Description of the task: Pictures stay out of the copy. Retype exactly, and only, the lines from the one containing "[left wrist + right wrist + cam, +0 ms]" through the end of the listing below.

Dataset excerpt:
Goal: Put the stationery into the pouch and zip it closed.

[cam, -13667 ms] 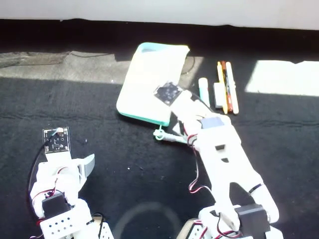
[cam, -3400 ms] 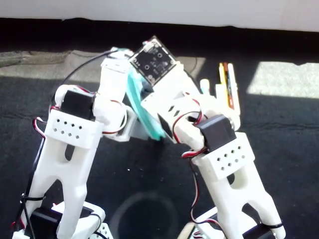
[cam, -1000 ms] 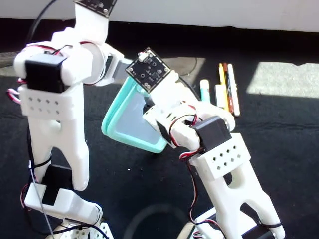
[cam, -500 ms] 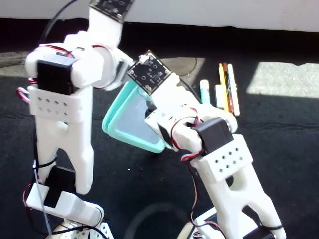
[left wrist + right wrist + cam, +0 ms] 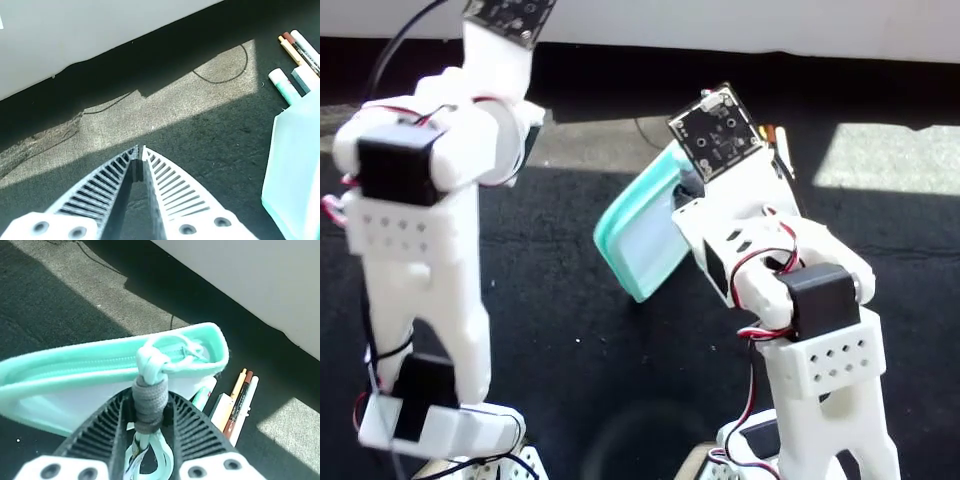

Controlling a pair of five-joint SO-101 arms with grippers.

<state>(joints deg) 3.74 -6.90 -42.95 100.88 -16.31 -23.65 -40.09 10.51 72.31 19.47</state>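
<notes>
Left arm: the left arm stands tall over the left side of the tabletop, its wrist up near the far edge
Left gripper: the left gripper is pressed closed, its fingers meeting at the tips with nothing between them; it points down at a sunlit patch by the far edge
Pouch: the pouch, white with a mint rim, hangs tilted above the middle of the tabletop, clear of the surface, its zip edge turned toward the right gripper; it is to the right of the left gripper and apart from it
Pull cord: the pull cord, mint with a grey wrap, leaves one end of the zip and runs down between the right gripper's fingers
Right gripper: the right gripper is clamped on that cord, and the pouch appears to hang from this hold alone
Stationery: the pens and a mint-capped stick lie side by side toward the far right of the tabletop, just beyond the pouch, long axes running near to far
Deciding relation: the right arm is nearer the pens but is busy with the cord; the free left gripper has the pouch between it and them, so it would probably have to reach past it
Hard to make out: whether the zip is open; how many pieces of stationery there are, since the right arm covers most of them in the high view
</notes>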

Final answer:
[left wrist + right wrist + cam, +0 ms] 

Controlling a pair of five-joint SO-101 arms with grippers.

<state>(joints deg) 3.74 -6.90 -42.95 100.88 -16.31 -23.65 -40.09 10.51 72.31 19.47</state>
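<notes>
Left arm: the left arm stands tall over the left side of the tabletop, its wrist up near the far edge
Left gripper: the left gripper is pressed closed, its fingers meeting at the tips with nothing between them; it points down at a sunlit patch by the far edge
Pouch: the pouch, white with a mint rim, hangs tilted above the middle of the tabletop, clear of the surface, its zip edge turned toward the right gripper; it is to the right of the left gripper and apart from it
Pull cord: the pull cord, mint with a grey wrap, leaves one end of the zip and runs down between the right gripper's fingers
Right gripper: the right gripper is clamped on that cord, and the pouch appears to hang from this hold alone
Stationery: the pens and a mint-capped stick lie side by side toward the far right of the tabletop, just beyond the pouch, long axes running near to far
Deciding relation: the right arm is nearer the pens but is busy with the cord; the free left gripper has the pouch between it and them, so it would probably have to reach past it
Hard to make out: whether the zip is open; how many pieces of stationery there are, since the right arm covers most of them in the high view
</notes>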

Nothing else belongs in this answer.